Might be better to add the case for DebugCompressionType::None here so that we get a compilation error (uncovered switch) next time a compression algorithm is added to the enum?

llvm/tools/llvm-objcopy/ObjcopyOptions.cpp
720–735

Maybe make these a switch over DebugCompressionType so we can catch this as a compilation error if a new one is added?

MaskRay updated this revision to Diff 447206.Jul 25 2022, 12:39 AM
MaskRay marked 4 inline comments as done.

address comments

llvm/docs/CommandGuide/llvm-objcopy.rst
300–301

Will do. I wanted to check the wording here: whether style should be changed to format and how we should state Use zlib if <format> is omitted.

Just jumped the gun a bit and pushed a commit to remove zlib-gnu and switch to format.
style makes less sense now as the zlib-gnu style has been removed.

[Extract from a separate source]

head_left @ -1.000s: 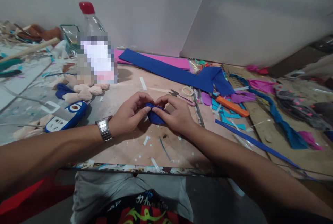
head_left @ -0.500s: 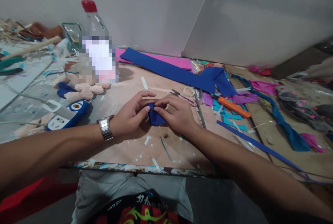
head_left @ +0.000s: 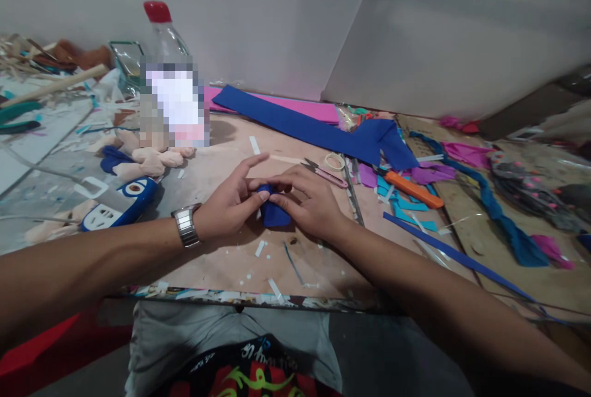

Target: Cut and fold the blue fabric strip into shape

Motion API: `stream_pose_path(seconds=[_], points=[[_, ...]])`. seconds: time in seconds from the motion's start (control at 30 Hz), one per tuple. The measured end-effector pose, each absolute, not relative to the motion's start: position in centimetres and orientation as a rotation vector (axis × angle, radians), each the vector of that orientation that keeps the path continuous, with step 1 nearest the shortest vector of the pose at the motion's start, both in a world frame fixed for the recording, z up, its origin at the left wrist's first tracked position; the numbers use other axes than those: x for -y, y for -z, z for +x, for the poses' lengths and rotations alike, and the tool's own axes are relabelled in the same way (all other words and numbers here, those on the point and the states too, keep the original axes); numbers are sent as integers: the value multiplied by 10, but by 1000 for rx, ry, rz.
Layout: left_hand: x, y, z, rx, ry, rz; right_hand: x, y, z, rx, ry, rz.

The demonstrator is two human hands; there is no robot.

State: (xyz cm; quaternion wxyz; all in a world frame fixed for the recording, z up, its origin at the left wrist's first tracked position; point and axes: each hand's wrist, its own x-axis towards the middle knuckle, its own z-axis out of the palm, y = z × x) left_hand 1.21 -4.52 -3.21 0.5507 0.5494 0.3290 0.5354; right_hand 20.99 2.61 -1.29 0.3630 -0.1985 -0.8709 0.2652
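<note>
A small piece of blue fabric (head_left: 276, 215) is pinched between both hands, just above the middle of the table. My left hand (head_left: 234, 198), with a metal watch on the wrist, grips its upper left edge between thumb and a finger, and the index finger points up and away. My right hand (head_left: 313, 200) holds the fabric's upper right side with thumb and curled fingers. The lower part of the piece hangs loose toward me. Just beyond the right hand lie thread snips (head_left: 325, 173) with a pink handle and a roll of tape (head_left: 335, 162).
A long blue fabric strip (head_left: 295, 123) lies over pink fabric at the back. An orange cutter (head_left: 410, 189) and fabric scraps are on the right. To the left are a blue-and-white power strip (head_left: 120, 205), peach fabric pieces (head_left: 150, 162) and a red-capped bottle (head_left: 168, 40).
My left index finger has lifted and straightened. The lower part of the blue fabric has turned slightly leftward, and both hands still hold it in about the same place.
</note>
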Motion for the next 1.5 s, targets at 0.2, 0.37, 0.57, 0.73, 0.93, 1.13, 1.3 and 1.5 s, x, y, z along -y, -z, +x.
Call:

llvm/lib/ObjCopy/ELF/ELFObject.cpp
443

"decompress" makes sense to me. I used "uncompress" because the API and many compression libraries use the name.

https://datatracker.ietf.org/doc/html/rfc8478 says that "uncompressed" is related to the state and "decompress" seems preferred for the act of processing.

448–456

This can be a future improvement when the API is available.

451–461

Right. There was no test before.

dblaikie added inline comments.Jul 25 2022, 9:15 AM
llvm/lib/ObjCopy/ELF/ELFObject.cpp
448–456

Some coordination might be good if those folks already have outstanding patches/some planned direction, though?

MaskRay marked 3 inline comments as done.
MaskRay marked an inline comment as done.
jhenderson added inline comments.Jul 26 2022, 12:26 AM
llvm/lib/ObjCopy/ELF/ELFObject.h
539

There's only one ChType in this context, not an original and a modified one, so I'm not sure we need the Orig prefix? (Also applies to the getter obviously)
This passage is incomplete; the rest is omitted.